Dificultad: Principiante
Instrucciones
- Túmbate boca arriba con las rodillas dobladas y los pies apoyados en el suelo.
- Activa el abdomen para inclinar la pelvis hacia arriba y presionar la zona lumbar contra la esterilla.
- Mantén los brazos relajados a los lados y aguanta la postura durante una respiración antes de soltar.
Consejos
- Lleva el ombligo hacia la columna para iniciar el movimiento.
- Deja los glúteos relajados para que el esfuerzo venga del abdomen.
Ajustes
- Haz este mismo movimiento de pie con la espalda apoyada en la pared si el suelo te resulta incómodo.

Rodilla al pecho
Duración: 1:00
Abraza una rodilla hacia el pecho para aliviar la tensión en la zona lumbar y las caderas.
Dificultad: Principiante
Instrucciones
- Túmbate boca arriba con las piernas extendidas y los brazos a los lados.
- Dobla una rodilla y llévala hacia el pecho, agarrando la espinilla con ambas manos.
- Tira suavemente de la rodilla para acercarla mientras mantienes la pierna contraria estirada y relajada.
Consejos
- Relaja la cabeza y el cuello en el suelo.
- Mantén las caderas alineadas y la zona lumbar apoyada.
Ajustes
- Sujeta la parte posterior del muslo o usa una toalla alrededor de la rodilla si te cuesta llegar a la espinilla.

Postura del Arado
Duración: 0:30
Entra en la postura del arado para estirar la columna y los isquiotibiales mientras le das a tu sistema nervioso un respiro relajante.
Dificultad: Avanzado
Instrucciones
- Túmbate boca arriba con las piernas extendidas y los brazos a los lados.
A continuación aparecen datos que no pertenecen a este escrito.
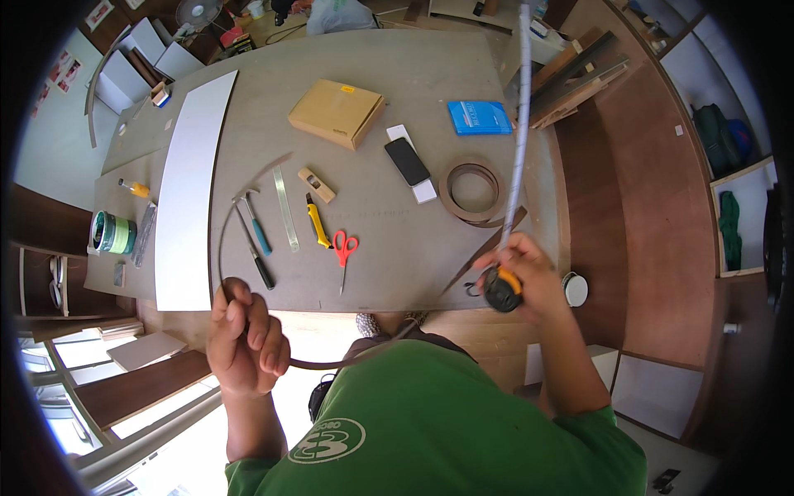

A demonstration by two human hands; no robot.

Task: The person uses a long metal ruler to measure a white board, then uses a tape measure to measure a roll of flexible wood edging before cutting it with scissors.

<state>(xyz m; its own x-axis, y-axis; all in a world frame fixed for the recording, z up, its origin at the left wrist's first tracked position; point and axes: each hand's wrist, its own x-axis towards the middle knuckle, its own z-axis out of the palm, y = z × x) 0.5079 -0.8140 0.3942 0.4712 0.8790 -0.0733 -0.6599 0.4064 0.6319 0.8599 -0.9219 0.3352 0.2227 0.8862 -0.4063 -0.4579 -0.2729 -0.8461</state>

- Activa el abdomen para levantar las piernas por encima de la cabeza, sujetando la zona lumbar con las manos.
- Baja los pies hacia el suelo por detrás de la cabeza y, si llegan a tocarlo, extiende los brazos a lo largo de la esterilla con las palmas hacia abajo.
Consejos
- Mantén las piernas rectas y los dedos de los pies apuntando hacia el suelo.
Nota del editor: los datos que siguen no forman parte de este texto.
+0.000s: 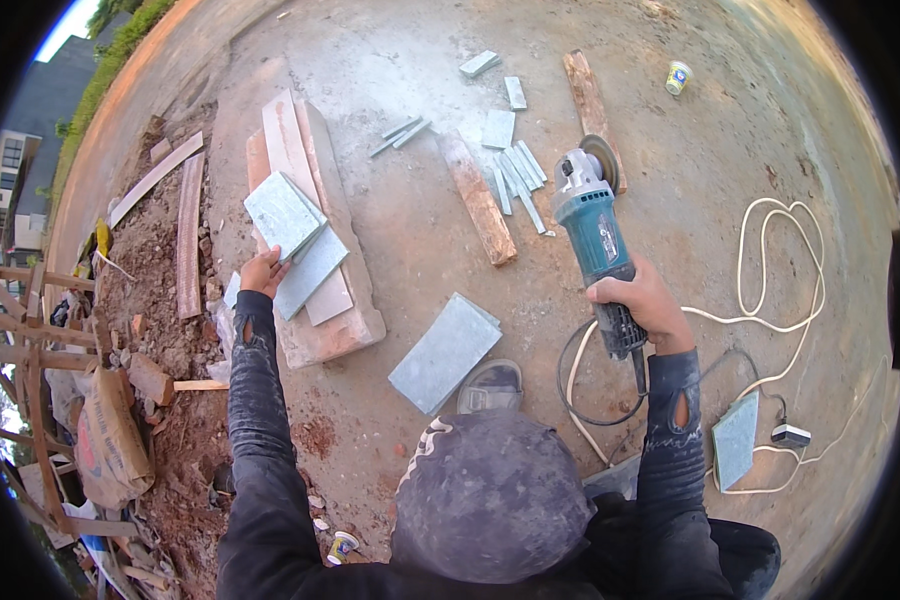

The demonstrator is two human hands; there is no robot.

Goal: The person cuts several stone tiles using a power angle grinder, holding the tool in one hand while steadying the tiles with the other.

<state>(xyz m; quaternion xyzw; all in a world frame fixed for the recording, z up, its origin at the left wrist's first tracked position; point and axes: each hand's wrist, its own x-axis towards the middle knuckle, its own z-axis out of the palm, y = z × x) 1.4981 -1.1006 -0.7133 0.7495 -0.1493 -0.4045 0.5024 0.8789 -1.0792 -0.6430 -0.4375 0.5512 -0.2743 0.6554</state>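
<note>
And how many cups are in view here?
2: one cup at the upper right, beyond the angle grinder; another cup at the lower left, between the left sleeve and the dusty cap. Rubble could hide more.

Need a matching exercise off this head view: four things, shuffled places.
1. Angle grinder
2. Upper pale tile
3. White cord
4. Brown sack

A. Looped on the ground, right side
B. Beside rubble, far left
C. In the right hand
D. At the left hand's fingers

Pairs: 1-C, 2-D, 3-A, 4-B
</note>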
- Relaja el cuello y evita girar la cabeza mientras estés en la postura.
Ajustes
- Sujeta tus caderas con las manos si los pies no llegan al suelo.
- Dobla un poco las rodillas si sientes demasiada intensidad con las piernas estiradas.
Alivio profundo conseguido
Descansa sobre tu espalda y siente la diferencia en toda tu zona lumbar. Este nivel de trabajo integral genera un alivio que las sesiones más cortas no pueden igualar.
Programa esta inmersión siempre que tu zona lumbar necesite atención en serio. La inversión de tiempo se traduce en un bienestar duradero y en ese tipo de alivio profundo que facilita el movimiento en tu día a día.